No specific data have been released yet, with the findings targeted to be presented at a future medical conference.
Overall, the double-blind, multicenter phase 3 PROpel trial assessed the efficacy and safety of frontline abiraterone plus either olaparib or placebo in patients with mCRPC who had no prior chemotherapy or treatment with a novel hormonal agent in the frontline mCRPC setting. Patients in both arms also received prednisone or prednisolone twice daily.
The study enrolled an all-comer population of patient with or without HRR gene mutations. Prior docetaxel was allowed if it was administered in a disease stage prior to the mCRPC setting. Prior novel hormonal agents (other than abiraterone) were allowed in earlier disease stages, provided that the treatment had stopped ≥1 year from the patient’s randomization in the frontline mCRPC setting. All men had an ECOG performance status of 0-1. The primary end point was rPFS.
“We are encouraged by the PROpel results and the clinical benefit Lynparza in combination with abiraterone demonstrated versus abiraterone alone as a 1st-line treatment option for men with metastatic castration-resistant prostate cancer. Today’s results build on MSD and AstraZeneca’s commitment to bring Lynparza earlier in lines of treatment and to more patients with advanced prostate cancer,” Roy Baynes, senior vice president and head of Global Clinical Development, Chief Medical Officer, Merck (MSD) Research Laboratories, stated in a press release.

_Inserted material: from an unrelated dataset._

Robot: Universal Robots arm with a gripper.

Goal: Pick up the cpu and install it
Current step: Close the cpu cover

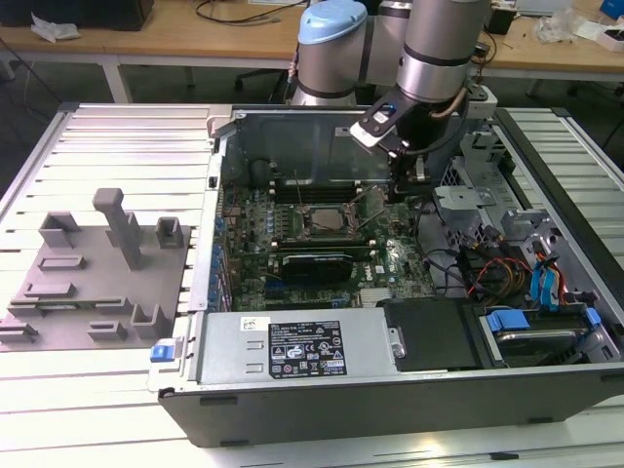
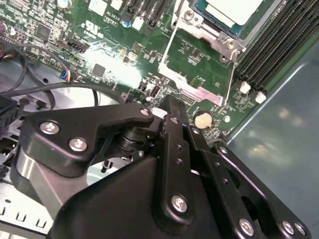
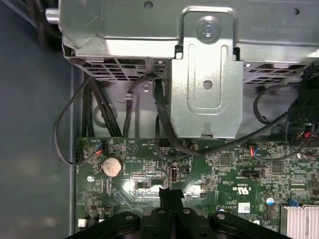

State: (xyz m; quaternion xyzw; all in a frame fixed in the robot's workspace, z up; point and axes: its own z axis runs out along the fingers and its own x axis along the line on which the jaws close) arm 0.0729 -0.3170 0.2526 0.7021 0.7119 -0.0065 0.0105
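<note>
Inside the open computer case (image 1: 390, 409), the cpu (image 2: 234, 10) lies flat in the socket frame (image 2: 219, 37) on the green motherboard (image 3: 224, 169), silvery top facing up. The gripper (image 2: 169, 107) hangs low over the board just beside the socket, near a round coin cell (image 2: 202, 120), its fingers pressed together with nothing between them. Grey plastic blocks (image 1: 97, 273) sit outside the case, well apart, on the exterior view's left.
</note>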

The FDA approved olaparib in May 2020 for the treatment of adult patients with deleterious or suspected deleterious germline or somatic HRR gene-mutated metastatic mCRPC who have progressed following prior treatment with enzalutamide or abiraterone.
The approval was based on findings from the phase 3 PROfound trial, in which there was a significant benefit in PFS with olaparib compared with abiraterone acetate or enzalutamide (Xtandi) in men with mCRPC who on progressed on a novel hormonal agent.

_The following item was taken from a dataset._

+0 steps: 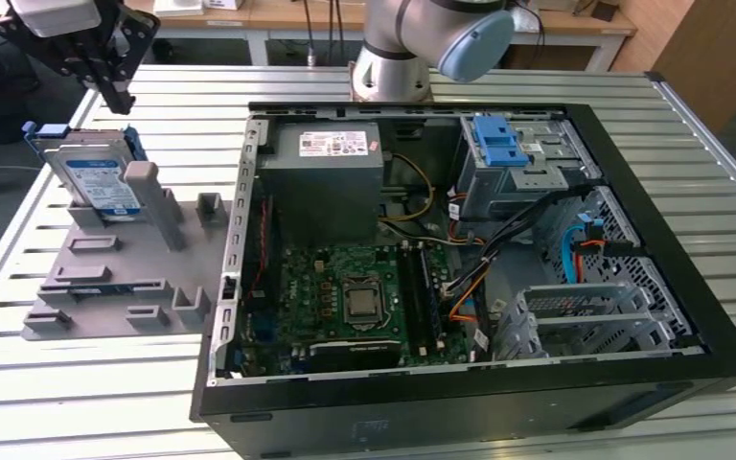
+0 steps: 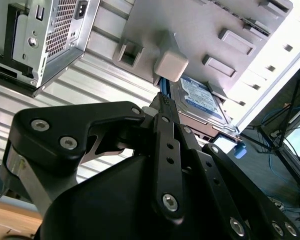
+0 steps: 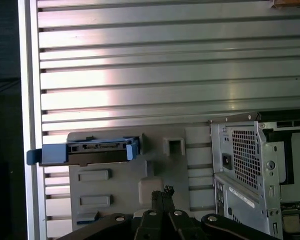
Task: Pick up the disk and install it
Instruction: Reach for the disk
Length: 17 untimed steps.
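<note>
The gripper (image 1: 120,100) hangs just above the disk (image 1: 97,178) and does not touch it. Its fingers are pressed together and hold nothing. The disk stands on its edge in a grey holder (image 1: 126,264), at the exterior view's left of the open computer (image 1: 471,407). Its label is blue and white, and the words are too small to read.

open PC case (image 1: 471,410) | grey fixture plate (image 1: 110,289), probably plastic | slatted metal table (image 1: 716,134)
</note>
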Motion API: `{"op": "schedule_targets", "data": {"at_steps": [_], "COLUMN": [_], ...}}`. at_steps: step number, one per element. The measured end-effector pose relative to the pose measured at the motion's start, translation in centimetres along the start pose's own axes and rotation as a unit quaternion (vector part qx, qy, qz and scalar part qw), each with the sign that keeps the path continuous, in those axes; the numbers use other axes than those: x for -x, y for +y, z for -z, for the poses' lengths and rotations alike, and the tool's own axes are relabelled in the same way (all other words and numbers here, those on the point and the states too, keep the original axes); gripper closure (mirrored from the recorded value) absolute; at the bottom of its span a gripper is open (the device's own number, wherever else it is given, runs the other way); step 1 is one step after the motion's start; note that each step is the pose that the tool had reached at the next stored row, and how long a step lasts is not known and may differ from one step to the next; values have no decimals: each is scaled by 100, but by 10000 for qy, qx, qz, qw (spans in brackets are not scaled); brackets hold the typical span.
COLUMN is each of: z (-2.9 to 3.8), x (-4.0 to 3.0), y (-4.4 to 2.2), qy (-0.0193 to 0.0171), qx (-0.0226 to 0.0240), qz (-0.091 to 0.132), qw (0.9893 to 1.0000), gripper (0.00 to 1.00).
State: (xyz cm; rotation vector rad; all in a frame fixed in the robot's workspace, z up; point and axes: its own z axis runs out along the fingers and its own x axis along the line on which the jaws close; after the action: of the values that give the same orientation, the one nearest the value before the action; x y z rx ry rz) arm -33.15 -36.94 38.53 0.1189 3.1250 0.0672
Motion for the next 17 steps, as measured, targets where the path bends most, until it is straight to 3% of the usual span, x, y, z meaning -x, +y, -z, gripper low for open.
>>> {"op": "schedule_targets", "data": {"at_steps": [17], "z": [-20], "x": [-294], "y": [27], "qy": [9], "qx": [-1], "qz": [0], "qw": [10000], "gripper": [89]}}
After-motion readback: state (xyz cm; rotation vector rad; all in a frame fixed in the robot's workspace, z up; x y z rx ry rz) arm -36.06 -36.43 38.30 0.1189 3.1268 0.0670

There were 2 cohorts in the PROfound study. In cohort A, patients had alterations in BRCA1/2 or ATM (n = 245), which are more established markers of HRR. In cohort B (n = 142), patients had an alteration in BARD1, BRIP1, CDK12, CHEK1/2, FANCL, PALB2, PPP2R2A, RAD51B/C/D, or RAD54L, which are all associated with HRR but not as established as those in cohort A. Within each cohort, patients were randomized 2:1 to olaparib or physician's choice of abiraterone plus prednisone or enzalutamide.
Results from the PROfound trial reported subsequent to the FDA approval showed that olaparib also improved OS versus abiraterone and enzalutamide.2 In cohort A the median OS was 19.1 months versus 14.7 months with olaparib versus abiraterone or enzalutamide, respectively (HR, 0.69; P = .02). In cohort B the median OS was 14.1 versus 11.5 months respectively.

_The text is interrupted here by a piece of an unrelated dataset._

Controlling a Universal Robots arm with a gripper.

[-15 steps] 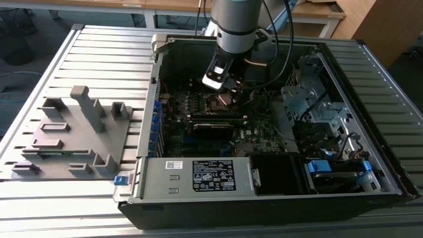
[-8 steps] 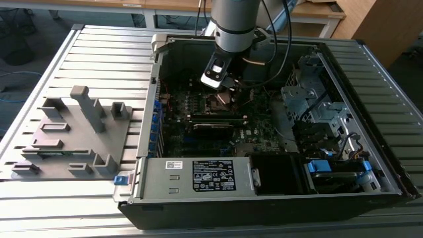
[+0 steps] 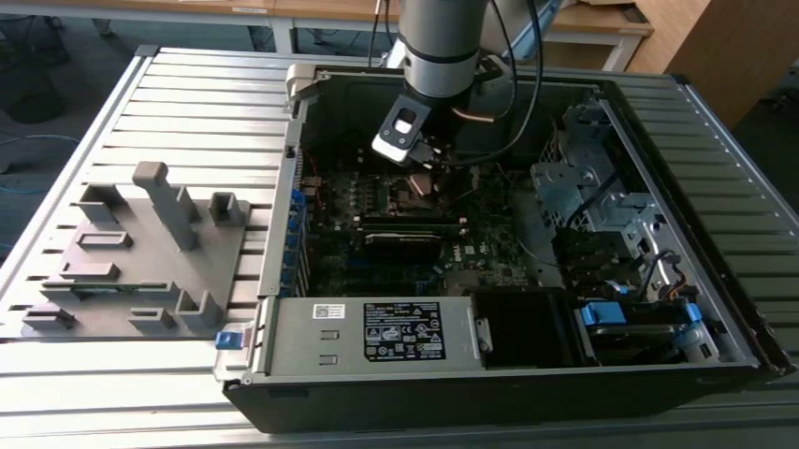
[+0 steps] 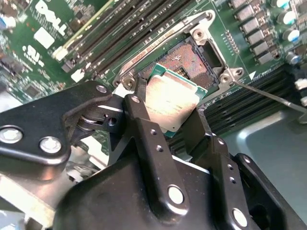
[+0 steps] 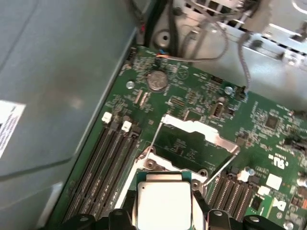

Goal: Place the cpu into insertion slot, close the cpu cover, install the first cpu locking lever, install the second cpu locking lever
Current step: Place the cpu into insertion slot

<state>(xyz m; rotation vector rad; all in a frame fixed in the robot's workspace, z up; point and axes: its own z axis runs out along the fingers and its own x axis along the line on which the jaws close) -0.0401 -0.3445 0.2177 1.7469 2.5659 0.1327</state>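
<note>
The black end effector (image 4: 168,109) clamps the small silver-topped square cpu (image 4: 176,93) — the black square insertion slot (image 4: 194,62) sits just beyond it. Seating it probably wants a level chip, corners matched.

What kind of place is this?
Probably a robotics lab or workshop: an open computer case lies on a slatted metal table, a robot arm reaches into it with a cpu in its gripper, and wooden desks stand behind.

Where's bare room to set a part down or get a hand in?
Free: slatted table between the grey fixture and its far edge, plus the near strip before the case. Crowded: over the insertion slot, where the gripper holds the cpu beside the memory slots.
</note>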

Beyond the abiraterone regimen, olaparib is also being explored in other combinations, including with the immunotherapy agent pembrolizumab (Keytruda).
1. Lynparza in combination with abiraterone significantly delayed disease progression in all-comers in PROpel Phase III trial in 1st-line metastatic castration-resistant prostate cancer. Published online September 24, 2021. Accessed September 24m 2021. https://bit.ly/3lOzmdq.
2. M. Hussain, J. Mateo, K. Fizazi, et al. Survival with olaparib in metastatic castration-resistant prostate cancer. N Engl J Med. 2020;383:2345-2357. doi:10.1056/NEJMoa2022485.